I caught one zander during practice, basically, just a random fluke throwing a DD22 deep diving crankbait in 60 feet of water throwing a crankbait that ran 17-to-20 feet down and, I don’t know, must’ve just ran it in front of one’s face and he clobbered it but that was the only zander I caught the whole and it was, unfortunately, in practice and didn’t count.
The scoring, zander counted for half a point. If you had, say, a 30-centimeter zander, you got credit for 15 centimeters. So, it was key to catch bass. Bass were more important than zander were. The way we approached that is obviously you want to go for your strength first. My strength is bass fishing. I’d never even seen a zander until last week. My plan was to catch 3 bass and then go looking around for the zander. That didn’t work out so well because it took me all day just to catch 3 bass. I didn’t go target the zander during competition time.
The second day I only had 4 bites all day and, unfortunately, only got 2 of them in the boat. If I would have had that one more fish, then I would have been the silver medalist. Eight centimeters is all the separated us and I had the fish on multiple times. That’s fishing.”

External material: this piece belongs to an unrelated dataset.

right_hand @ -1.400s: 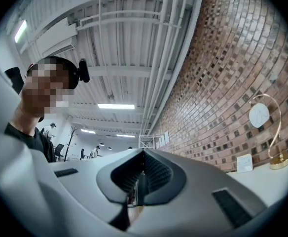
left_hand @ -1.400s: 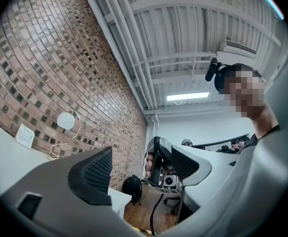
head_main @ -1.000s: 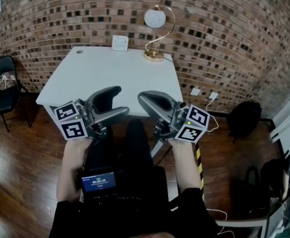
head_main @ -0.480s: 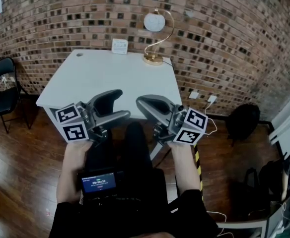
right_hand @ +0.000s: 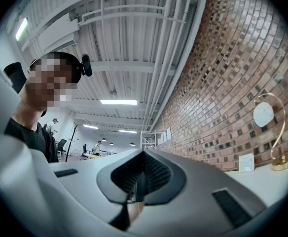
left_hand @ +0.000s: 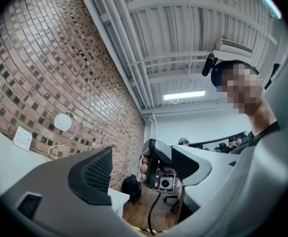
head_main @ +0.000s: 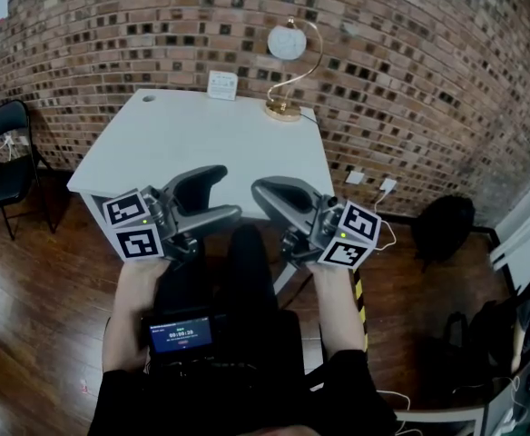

Elsea looks forward to the 2023 KBF schedule as well as some of the lakes on the Hobie Bass Open series. Elsea also competes in Kayak Fishing League. “That’s the team concept. My team actually did really good this year. We were in the playoffs.
“The past several weeks was hammer down. I haven’t had time for anything but fishing.
“And I’m way past due getting in the woods,” said Elsea, noting that he has a degree in wildlife management. “I’m a big hunter. I deer hunt so I need to get some time in the woods.”